Israelis widely feel the Gaza assault is justified: Israel did not
want this war, but Hamas asked for it. Gaza's civilian population are
now also paying the price for voting the radical Islamic movement
into power, is a much-heard opinion.
After Israel's unilateral withdrawal from Gaza in 2005, the strip
could have had a flourishing seaport, as well as an airport. Instead,
its militants fired rockets and mortar shells into Israel on an
almost daily basis and as a result brought a paralyzing economic
blockade on themselves and the entire strip, many argue when asked.

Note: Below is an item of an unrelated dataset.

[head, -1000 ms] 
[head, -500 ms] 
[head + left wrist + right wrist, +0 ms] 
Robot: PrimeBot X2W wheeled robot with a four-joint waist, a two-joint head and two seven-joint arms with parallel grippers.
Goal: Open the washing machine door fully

Gaza's former Jewish settlements could have seen high-rise
residential buildings providing housing for many of the
densely-populated strip, but are instead used as training camps and
rocket launching sites by Hamas, they point out.
Former Israeli premier Ariel Sharon would turn in his hospital bed
if he knew what was going on, decries one Israeli in Tel Aviv, Yaffa
Uriel: 'He gave Gaza back without taking anything in return. 'Here,
take,' he just told them. And what did we get? Rockets.'
She continues angrily: 'The world shouldn't only watch when Israel
attacks. The world should have watched also when for eight years the
residents (of southern Israel) suffered.
'I do feel sorry about the innocent civilians,' she acknowledges,
speaking from her office supplies store. 'They are the ones who
suffer in the end. Under conditions like those in Gaza, it is almost
impossible not to harm them - out of a lack of choice, not because we
want it. It's so crowded there.'
Efi Sharabin, 37, agrees. 'It's good that (Israel) is doing this.
It had to be done.' He speaks from a nearby fast food restaurant,
whose owner, Aviv Shalabi, plunges into the discussion uninvited:
If Israel did not do it today, it would have had to do it
tomorrow, argues the 49-year-old. 'It is about time they (the army)
went in and crushed them (Hamas).'
At least it will buy us a few years quiet, he sighs, arguing that
if left unchallenged, Hamas could have acquired rockets reaching as
far as Tel Aviv. 'They are already reaching 40 kilometres into
Israel. It's just another 20 kilometres.'
Some criticism can nevertheless be heard. Reporters Gideon Levy
and Amira Hass of the left-liberal Ha'aretz daily are among the few
who report extensively about the Palestinian suffering, with Levy
accusing the Israeli media of providing disinformation.
'The media is failing abysmally,' says Levy. 'It has enlisted
voluntarily to brain wash and to hide what needs to be hidden. They
systematically show how once again we are the only victims.'
On Saturday night, some 1,000 Israelis - waving both Israeli and
Palestinian flags and some of them wearing Arab head scarfs -
attended a protest on Tel Aviv's central Rabin square, organized by
Hadash, the only mixed Arab-Jewish party in Israel's parliament. Some
600 people attended a counter-demonstration nearby, waving Israeli
flags and chanting slogans in support of the Israeli military.